CAPE TOWN- The South African government has two weeks to review, amend and republish the majority of the regulations applicable during alert levels 4 and 3 of the national lockdown
but what precisely are the legal grounds which led the Court to find such regulations to be unconstitutional?
On Tuesday the Pretoria High Court handed down its
judgment in which it ordered the Minister of Cooperative Governance and Traditional Affairs Nkosazana Dlamini-Zuma to make changes to the regulations within 14 days.
The current alert level 3 regulations will however remain in operation during this period.
Applicants in the judgment include Tshwane-based Liberty Fighters Network’s (LFN) and LFN president Reyno de Beer.
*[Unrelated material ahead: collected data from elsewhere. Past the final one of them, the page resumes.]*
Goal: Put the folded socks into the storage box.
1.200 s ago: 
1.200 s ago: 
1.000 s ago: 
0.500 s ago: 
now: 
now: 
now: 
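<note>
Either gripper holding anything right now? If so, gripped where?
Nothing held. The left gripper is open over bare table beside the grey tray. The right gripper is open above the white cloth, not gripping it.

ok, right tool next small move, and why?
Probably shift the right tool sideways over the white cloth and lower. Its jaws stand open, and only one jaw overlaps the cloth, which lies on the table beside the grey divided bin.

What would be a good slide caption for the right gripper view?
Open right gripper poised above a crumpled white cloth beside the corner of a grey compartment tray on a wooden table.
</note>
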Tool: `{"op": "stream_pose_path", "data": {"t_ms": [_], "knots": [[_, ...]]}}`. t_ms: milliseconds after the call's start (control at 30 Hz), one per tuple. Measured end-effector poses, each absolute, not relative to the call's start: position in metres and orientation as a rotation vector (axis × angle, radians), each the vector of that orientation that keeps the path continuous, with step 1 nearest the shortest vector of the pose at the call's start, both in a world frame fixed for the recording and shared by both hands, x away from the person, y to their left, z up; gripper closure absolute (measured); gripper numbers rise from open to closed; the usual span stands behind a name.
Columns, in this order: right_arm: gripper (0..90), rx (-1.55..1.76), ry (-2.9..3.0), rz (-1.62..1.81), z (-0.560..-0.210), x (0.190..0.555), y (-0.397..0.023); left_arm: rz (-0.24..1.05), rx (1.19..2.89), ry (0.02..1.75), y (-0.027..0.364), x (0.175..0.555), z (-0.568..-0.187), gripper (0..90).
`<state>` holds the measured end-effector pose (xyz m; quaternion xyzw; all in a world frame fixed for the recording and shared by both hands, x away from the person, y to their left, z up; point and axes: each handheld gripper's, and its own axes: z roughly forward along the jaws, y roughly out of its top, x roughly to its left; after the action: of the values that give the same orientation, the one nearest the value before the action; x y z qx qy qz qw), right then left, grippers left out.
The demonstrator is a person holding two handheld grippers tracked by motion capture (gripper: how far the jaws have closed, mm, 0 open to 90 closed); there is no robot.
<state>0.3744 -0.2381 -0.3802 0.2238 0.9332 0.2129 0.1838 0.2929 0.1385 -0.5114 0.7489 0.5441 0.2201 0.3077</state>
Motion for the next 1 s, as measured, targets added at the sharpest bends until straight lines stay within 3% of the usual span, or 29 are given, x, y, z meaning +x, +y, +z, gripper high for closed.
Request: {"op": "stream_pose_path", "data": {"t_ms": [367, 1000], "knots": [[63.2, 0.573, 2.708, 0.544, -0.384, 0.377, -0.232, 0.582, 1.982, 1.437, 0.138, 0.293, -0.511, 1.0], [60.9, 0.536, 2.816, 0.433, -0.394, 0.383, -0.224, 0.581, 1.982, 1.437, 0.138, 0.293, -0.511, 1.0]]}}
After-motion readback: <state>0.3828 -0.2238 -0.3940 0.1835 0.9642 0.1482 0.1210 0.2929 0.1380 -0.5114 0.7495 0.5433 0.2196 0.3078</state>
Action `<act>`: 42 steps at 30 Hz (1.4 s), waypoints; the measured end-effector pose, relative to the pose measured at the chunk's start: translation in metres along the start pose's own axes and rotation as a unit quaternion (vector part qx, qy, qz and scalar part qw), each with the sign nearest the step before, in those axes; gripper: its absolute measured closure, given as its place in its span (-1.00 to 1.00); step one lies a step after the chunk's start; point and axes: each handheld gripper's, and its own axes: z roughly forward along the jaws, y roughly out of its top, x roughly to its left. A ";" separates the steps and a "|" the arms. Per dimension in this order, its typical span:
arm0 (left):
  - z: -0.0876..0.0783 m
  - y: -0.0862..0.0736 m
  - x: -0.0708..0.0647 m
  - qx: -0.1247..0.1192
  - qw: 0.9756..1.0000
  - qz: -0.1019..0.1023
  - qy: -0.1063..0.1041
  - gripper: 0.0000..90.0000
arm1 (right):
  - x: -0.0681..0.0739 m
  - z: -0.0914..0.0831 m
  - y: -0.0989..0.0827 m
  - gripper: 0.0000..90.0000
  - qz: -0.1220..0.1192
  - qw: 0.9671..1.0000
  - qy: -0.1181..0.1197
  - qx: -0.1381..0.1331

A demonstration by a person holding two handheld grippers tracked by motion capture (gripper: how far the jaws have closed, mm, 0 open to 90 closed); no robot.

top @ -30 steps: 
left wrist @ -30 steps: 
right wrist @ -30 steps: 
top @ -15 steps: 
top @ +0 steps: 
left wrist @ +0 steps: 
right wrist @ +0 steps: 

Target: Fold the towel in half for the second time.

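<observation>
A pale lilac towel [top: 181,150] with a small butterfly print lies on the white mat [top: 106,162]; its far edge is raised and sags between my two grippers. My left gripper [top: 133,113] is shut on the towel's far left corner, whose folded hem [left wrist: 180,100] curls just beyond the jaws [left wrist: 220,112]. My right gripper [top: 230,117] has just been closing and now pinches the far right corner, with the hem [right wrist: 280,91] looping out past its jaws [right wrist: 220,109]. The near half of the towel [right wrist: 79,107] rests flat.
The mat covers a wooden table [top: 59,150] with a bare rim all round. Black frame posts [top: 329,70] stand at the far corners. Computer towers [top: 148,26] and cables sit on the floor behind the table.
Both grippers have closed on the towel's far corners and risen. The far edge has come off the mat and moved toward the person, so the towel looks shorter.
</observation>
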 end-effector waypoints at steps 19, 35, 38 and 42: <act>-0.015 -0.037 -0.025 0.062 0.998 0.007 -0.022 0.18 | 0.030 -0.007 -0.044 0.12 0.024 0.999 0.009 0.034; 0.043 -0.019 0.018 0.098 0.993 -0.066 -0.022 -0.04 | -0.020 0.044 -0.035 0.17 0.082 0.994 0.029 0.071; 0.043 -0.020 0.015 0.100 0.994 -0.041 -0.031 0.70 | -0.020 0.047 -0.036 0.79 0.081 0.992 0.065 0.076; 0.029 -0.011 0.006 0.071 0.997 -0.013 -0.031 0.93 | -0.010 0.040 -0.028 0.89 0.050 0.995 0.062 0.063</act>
The applicants argued that government had imposed the regulations based on incorrect advice and had not considered the country’s socio-economic conditions.
The legal grounds for finding the regulations unlawful
The overarching conclusion of the judgment is that some of the regulations of levels 4 and 3 are not rationally connected to the objectives of slowing the rate of infections.
The judgment tests the “rationality” of some of the regulations by considering whether or not there is a rational connection between the intervention, on the one hand, and the purpose or intended outcome for which it was taken.
Various real-life scenarios are considered by the court in the judgment which concludes that a “blanket ban” imposed on all people is irrational. Judge Davis draws on the example of how the regulations have negatively affected millions of South Africans in the informal sector, including traders, construction workers, street vendors and hairdressers.
The Court found that all businesses, services and shops should be allowed to operate and that all gatherings should be declared lawful, subject to certain conditions and precautionary measures which include wearing a mask and using hand sanitizer.
In his ruling, Judge Davis found that the regulations unlawfully limits the rights of citizens which are guaranteed in the Bill of Rights contained in the Constitution. The majority of the regulations are not justifiable in an open democratic society based on human dignity, equality and freedom as contemplated in Section 26 of the Constitution.